Carrot to Stick: Biden administration weighs withholding federal funding to push vaccinations
Vaccination is the only way out of the nation’s current COVID-19 surge. Immediate masking and other pandemic mitigation efforts are simply a bridge to the ultimate method for stopping the delta variant spread: widespread inoculation among U.S. residents.
But the Biden administration’s largely effective vaccination program has run up against a red-state wall. In a sign of the frustration mounting within the West Wing, President Joe Biden on Wednesday told GOP governors who were thwarting local mitigation efforts to “get out of the way.” Though Biden didn’t name names or even parties, the comment was clearly directed at governors like Ron DeSantis in Florida, who only recently endorsed the vaccines but has tied the hands of local officials and school systems on issuing mask mandates.
According the White House, Florida and Texas alone have accounted for one-third of all new U.S. COVID-19 infections over the past week. Governors like DeSantis are literally telling Biden “do your job” on the pandemic while singlehandedly dooming him through their own gross mismanagement.
That has left Biden with the very real life-and-death predicament of how to reverse the current delta surge that has taken root in GOP-led states.
The administration is already requiring federal workers and contractors to either prove their vaccination status or be subject to mandatory mask-wearing and other pandemic mitigation efforts. The order covers some 4 million Americans nationwide, and the White House recently added teeth to the penalties for those who try to game the system.
Now the administration is reportedly weighing whether to withhold federal funding from certain institutions and entities as a way to potentially boost vaccination in regions where Biden lacks political sway. Roughly 90 million eligible Americans remain unvaccinated.
The Washington Post reports the move could affect entities ranging from long-term care facilities to cruise ships to universities. One possibility, for instance, is threatening to place restrictions on Medicare funding in order to push some nursing homes to enact vaccine mandates among their employees.
The president said his administration was exploring making such a policy move during a press event on Thursday. But time is of the essence. The mRNA vaccines like Pfizer and Moderna require at least a handful of weeks before the two-shot regimen provides full protection against infection. On Wednesday, the U.S. reported 100,000 new infections, numbers comparable to those in February, before the nationwide vaccination push had really ramped up.
Lawrence Gostin, director of Georgetown University’s O’Neill Institute for National and Global Health Law, has advocated for the White House to pull that lever. He told the Post it makes sense to push vaccinations in “high-risk settings with an absolute ethical obligation and legal obligation to keep your workers and your clients safe.”
But some public health experts want Biden to go even further, potentially mandating vaccinations nationwide. Last week, Biden said there was “still a question” whether he has the legal authority to issue such a blanket order.
Gostin is doubtful he does.
“The federal government can’t directly mandate a vaccine,” he said. “It can use its spending power to say to a state, ‘You mandate vaccinations. And if you don’t, we’ll withhold certain federal dollars.’ ” That’s a lever that has been pulled in the past to compel states to raise their legal drinking age to 21 in order to get federal highway funding, for example.
Vaccine passports, which the White House had previously seemed to take off the table, are another possibility.
“If you established federal vaccine verification and then you required it for an increasing number of things, that would be helpful,” offered Tom Frieden, Obama’s former CDC director.
There’s a model for taking such an action.

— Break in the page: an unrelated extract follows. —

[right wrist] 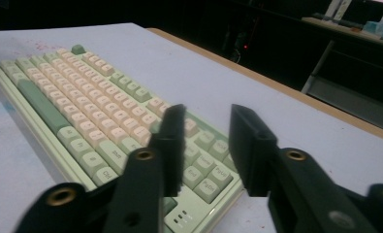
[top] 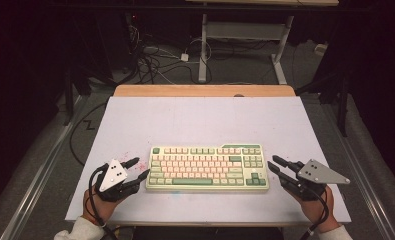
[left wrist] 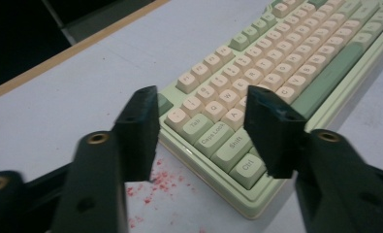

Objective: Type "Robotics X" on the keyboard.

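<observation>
A pale green keyboard (top: 207,167) with cream and green keys lies flat near the front of the white table (top: 195,120). My left gripper (top: 140,167) sits at its left end, jaws apart; in the left gripper view the left gripper (left wrist: 202,97) frames the keyboard's (left wrist: 295,53) Tab and Caps Lock corner without pressing on it. My right gripper (top: 272,162) sits at the right end. In the right gripper view the right gripper (right wrist: 207,111) hovers with a narrower gap over the keyboard's (right wrist: 82,97) navigation keys, holding nothing.
Red specks (top: 140,165) stain the table beside the keyboard's left end. A wooden edge (top: 205,90) borders the table's far side. Beyond it lie floor cables (top: 160,60) and the white legs of another desk (top: 245,30). Dark surroundings flank the table.
</observation>
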### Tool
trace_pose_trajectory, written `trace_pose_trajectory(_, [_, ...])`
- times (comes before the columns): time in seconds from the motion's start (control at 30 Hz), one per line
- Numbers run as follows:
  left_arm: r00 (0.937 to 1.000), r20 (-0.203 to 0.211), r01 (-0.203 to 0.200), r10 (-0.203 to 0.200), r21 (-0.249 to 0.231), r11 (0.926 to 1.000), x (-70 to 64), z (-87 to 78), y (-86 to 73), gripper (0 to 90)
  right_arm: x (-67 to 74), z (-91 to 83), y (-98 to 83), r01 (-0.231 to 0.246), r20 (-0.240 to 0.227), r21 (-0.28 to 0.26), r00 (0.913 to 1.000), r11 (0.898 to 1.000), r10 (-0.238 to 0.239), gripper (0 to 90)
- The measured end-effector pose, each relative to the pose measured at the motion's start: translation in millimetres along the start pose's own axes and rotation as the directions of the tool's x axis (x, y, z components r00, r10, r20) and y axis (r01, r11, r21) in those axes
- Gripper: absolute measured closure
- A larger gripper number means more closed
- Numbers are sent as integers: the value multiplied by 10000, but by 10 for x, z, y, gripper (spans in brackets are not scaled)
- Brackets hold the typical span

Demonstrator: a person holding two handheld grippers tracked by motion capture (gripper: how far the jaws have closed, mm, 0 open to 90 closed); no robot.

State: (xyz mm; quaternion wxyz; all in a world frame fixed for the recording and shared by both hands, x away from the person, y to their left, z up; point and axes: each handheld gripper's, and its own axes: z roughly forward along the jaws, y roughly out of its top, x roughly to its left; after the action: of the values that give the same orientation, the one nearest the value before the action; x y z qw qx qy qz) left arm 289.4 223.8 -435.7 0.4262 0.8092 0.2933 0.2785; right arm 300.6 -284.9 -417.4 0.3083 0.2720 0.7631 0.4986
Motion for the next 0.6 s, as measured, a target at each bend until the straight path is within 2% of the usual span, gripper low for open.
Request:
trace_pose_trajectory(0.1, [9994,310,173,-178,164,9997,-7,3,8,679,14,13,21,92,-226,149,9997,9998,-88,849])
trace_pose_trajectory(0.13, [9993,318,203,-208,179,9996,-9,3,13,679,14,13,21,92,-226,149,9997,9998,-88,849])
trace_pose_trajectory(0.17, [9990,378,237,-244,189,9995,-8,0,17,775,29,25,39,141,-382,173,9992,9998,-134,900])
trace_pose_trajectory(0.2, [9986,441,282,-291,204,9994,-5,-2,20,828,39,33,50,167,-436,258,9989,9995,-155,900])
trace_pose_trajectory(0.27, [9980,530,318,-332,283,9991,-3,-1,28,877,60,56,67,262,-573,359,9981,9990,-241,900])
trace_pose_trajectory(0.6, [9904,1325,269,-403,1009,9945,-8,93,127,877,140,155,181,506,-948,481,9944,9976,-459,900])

French President Emmanuel Macron has effectively implemented a nationwide vaccine requirement for residents to participate in public life, spurring vehement resistance in some places but also pushing up vaccination rates. In the port city of Marseille, which is reportedly a hotbed of vaccine skepticism, appointments at one mass vaccination site have risen from under 1,500 a day to 2,500 a day more recently, according to Politico.
Any nationwide vaccination mandate Biden makes will likely draw legal challenges and surely draw political backlash.
But neither are a good reason for Biden to pull back from using every available tool that he reasonably determines could increase U.S. vaccination rates. No matter what happens, politically speaking, Biden needs to be able to argue that he exhausted every option he thought he could in order to save American lives.